TASK GOAL
An exact restatement of the entire listing is needed, excluding all images.

DATA BELOW
+ + + + + + +
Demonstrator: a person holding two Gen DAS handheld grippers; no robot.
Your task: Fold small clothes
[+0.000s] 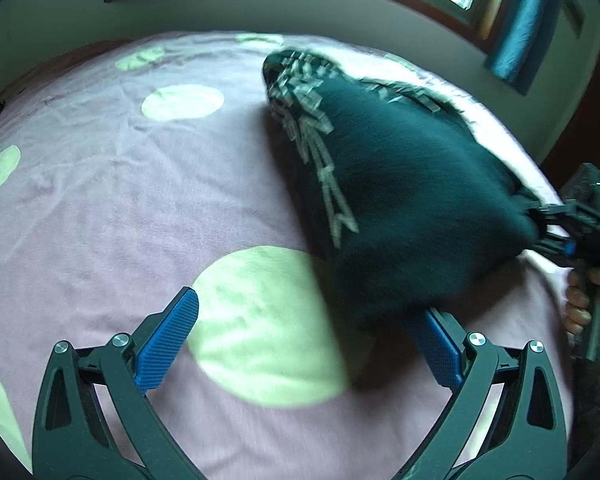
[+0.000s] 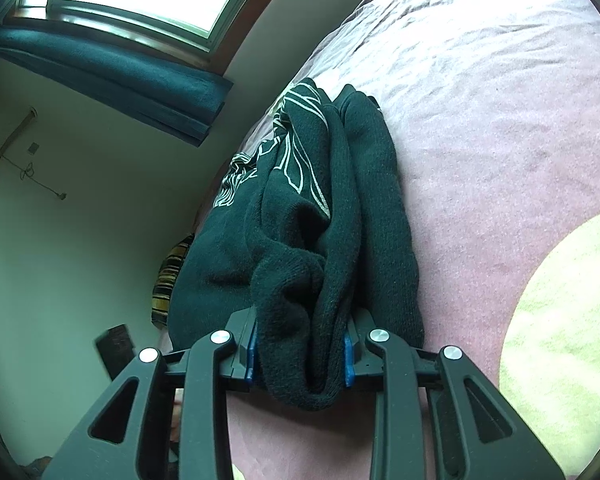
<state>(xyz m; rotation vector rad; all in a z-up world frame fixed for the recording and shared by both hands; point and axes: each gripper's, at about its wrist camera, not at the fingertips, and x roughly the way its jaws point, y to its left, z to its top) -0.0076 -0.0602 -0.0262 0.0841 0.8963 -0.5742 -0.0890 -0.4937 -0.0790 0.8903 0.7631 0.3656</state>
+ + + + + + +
RESULT FOR THIS EXERCISE
Demonstrator: a person holding two Gen DAS handheld grippers; no robot.
Your task: Fold small clothes
[+0.000s] 
[+0.000s] 
<state>(xyz m; rotation vector rad; all in a z-up world frame fixed for the recording and shared by both hands; point and axes: each gripper's, at about its wrist camera, not at the fingertips, and x roughly the way its jaws point, y to its left, z to its top) -0.0076 -0.0602 -0.0262 0.0841 0.8963 -0.5742 -0.0890 -0.4937 -0.0790 0.8903 0.7631 0.3656</state>

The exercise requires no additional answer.